Netanyahu non ha alcuna intenzione di terminare il massacro a Gaza. Quando chiede il disarmo di Hamas, non propone allo stesso tempo di porre fine alla guerra che potrebbe davvero portare al rilascio di tutti gli ostaggi.
Lo smantellamento di Hamas che ora presenta come strumento per arrivare al secondo obiettivo è primo di fondamento.
Secondo il quotidiano israeliano Haaretz, il premier israeliano ha “violato l'accordo di cessate il fuoco firmato a gennaio, che includeva anche il ritiro dell'IDF da Gaza e, di fatto, la fine della guerra e la promessa di condurre i negoziati della seconda fase dell'accordo”, riguardante “la ricostruzione della Striscia e la sua governance da parte di una forza palestinese, da sola o con la partecipazione di stati arabi”.

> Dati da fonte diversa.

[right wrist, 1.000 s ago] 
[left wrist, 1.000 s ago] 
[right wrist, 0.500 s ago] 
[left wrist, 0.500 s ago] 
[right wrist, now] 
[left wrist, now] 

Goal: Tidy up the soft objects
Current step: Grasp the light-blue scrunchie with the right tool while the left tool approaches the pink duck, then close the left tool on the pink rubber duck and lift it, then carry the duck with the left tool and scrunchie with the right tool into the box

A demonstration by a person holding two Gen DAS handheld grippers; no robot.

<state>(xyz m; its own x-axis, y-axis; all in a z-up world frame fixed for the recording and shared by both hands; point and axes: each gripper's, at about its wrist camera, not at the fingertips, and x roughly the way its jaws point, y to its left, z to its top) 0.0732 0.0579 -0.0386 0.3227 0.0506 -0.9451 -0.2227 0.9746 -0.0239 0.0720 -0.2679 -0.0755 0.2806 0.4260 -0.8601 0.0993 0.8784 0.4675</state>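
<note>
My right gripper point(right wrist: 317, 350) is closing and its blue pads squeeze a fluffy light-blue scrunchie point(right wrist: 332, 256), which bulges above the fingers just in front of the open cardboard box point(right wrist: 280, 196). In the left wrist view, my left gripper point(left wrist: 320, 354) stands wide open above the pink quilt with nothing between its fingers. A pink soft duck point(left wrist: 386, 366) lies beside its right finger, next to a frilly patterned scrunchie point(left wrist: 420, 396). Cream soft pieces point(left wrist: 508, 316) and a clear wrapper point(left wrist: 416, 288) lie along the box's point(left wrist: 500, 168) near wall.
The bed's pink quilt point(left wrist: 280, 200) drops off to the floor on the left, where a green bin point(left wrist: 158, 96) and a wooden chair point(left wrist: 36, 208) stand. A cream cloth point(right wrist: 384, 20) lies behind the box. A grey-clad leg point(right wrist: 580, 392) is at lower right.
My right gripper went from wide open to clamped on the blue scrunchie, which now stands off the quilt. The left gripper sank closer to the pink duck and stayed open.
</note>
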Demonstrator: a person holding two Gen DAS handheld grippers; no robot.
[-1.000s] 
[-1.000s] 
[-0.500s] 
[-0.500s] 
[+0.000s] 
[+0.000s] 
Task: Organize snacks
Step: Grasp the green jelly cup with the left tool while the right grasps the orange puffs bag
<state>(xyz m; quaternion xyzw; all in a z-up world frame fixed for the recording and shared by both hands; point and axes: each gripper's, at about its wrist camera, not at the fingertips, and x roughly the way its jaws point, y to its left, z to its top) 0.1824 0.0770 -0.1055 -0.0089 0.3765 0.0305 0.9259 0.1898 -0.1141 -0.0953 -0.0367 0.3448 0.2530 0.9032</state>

Nel frattempo le sofferenze della popolazione non accennano a diminuire. Con la chiusura di tutti i panifici a causa della carenza di farina e carburante, secondo la Protezione Civile di Gaza l’enclave è "sull'orlo di una carestia simile a quella dello scorso anno".
Il ministero della Salute nella Striscia, annuncia che dalla ripresa delle operazioni militari di Israele a Gaza il 18 marzo, 1.042 palestinesi sono stati uccisi, di cui 41 nelle ultime 24 ore.
Israele controlla strettamente l’ingresso di aiuti umanitari a Gaza, limitando carburante, farina e medicinali. Nonostante gli appelli delle agenzie ONU, il flusso di aiuti rimane insufficiente. Le recenti dichiarazioni del governo israeliano suggeriscono che la strategia del blocco continuerà, con il ministro della Difesa Israel Katz che promette di "schiacciare il terrore palestinese" e impedire all’Autorità Palestinese di esercitare controllo in Cisgiordania.
Secondo le Nazioni Unite, una carestia si verifica quando: almeno il 20% della popolazione soffre di fame estrema; il 30% dei bambini è affetto da malnutrizione acuta; l tasso di mortalità giornaliero raddoppia, superando i due decessi ogni 10.000 adulti e quattro ogni 10.000 bambini.
A Gaza, queste condizioni sono già una realtà.